Saggau Lab

Baylor College of Medicine


Overview

Neurons are the basic functional unit of the brain; the brain contains about 200 billion such neurons. The average neuron has over 1,000 connections ("synapses") to other neurons, but some have over 100,000. The connections between neurons are largely made onto structures that are unique to neurons, an array of branches called dendrites (margin figure). Even though the total extent of the dendrites is often on the order of hundreds of microns (tenths of a millimeter), individual dendrite diameters fall in the one micron (one millionth of a meter) regime. Furthermore, connections are often made on dendritic specializations called spines, which are even smaller than dendrites.

Within these thousands of inter-connections between neurons, one finds a large variety of temporal activation patterns. Some inputs are random, others regular. Even more complex patterns have been observed, such as a pattern in which a burst of activity is followed by a longer quiescent interval, followed by another burst, and so on (margin figure). The time interval between activation of any single input can be as short as 1 millisecond (one thousandth of a second). Each of the thousands of inputs is potentially indendent of the others.
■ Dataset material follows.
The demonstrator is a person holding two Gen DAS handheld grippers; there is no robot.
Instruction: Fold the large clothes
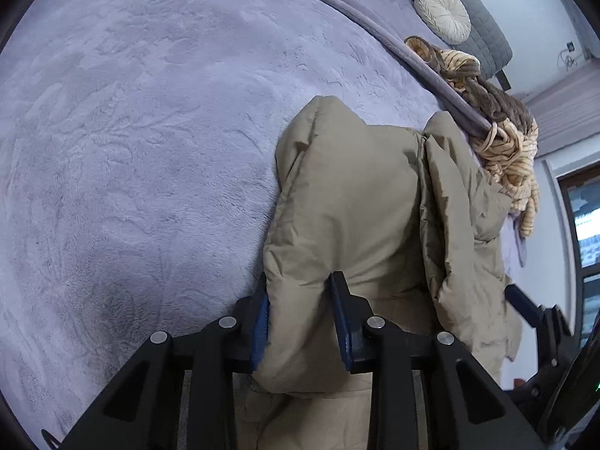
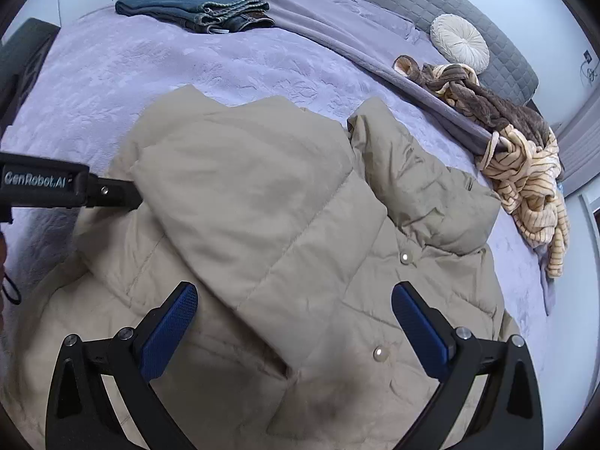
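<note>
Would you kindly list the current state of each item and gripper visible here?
Beige puffer jacket: spread on the bed, one part folded over the body.
Left gripper: shut on the jacket's fabric.
Right gripper: open, above the jacket.
Jeans: folded, at the far side.
Striped garment: crumpled, unfolded, at the bed's edge.
Round cushion: against the headboard.

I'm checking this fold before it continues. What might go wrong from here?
1. The left gripper pinches a thick, puffy fold of the beige jacket; it may slip out.
2. The right gripper hovers open, so the jacket's other side is unheld and may fold unevenly.
3. The striped garment lies close beside the jacket and might get dragged along.
</note>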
It is this spatio-temporal patterning of activation - the spatial distribution of time-varying synapses across the elaborate dendrites - which possibly underlies single neuron function. But an important question remains: what does a neuron actually do? Does it merely collect inputs and report the sum? Or can it be more complex? What features of a neuron allow it to accomplish this task? These are the fundamental scientific questions of our lab.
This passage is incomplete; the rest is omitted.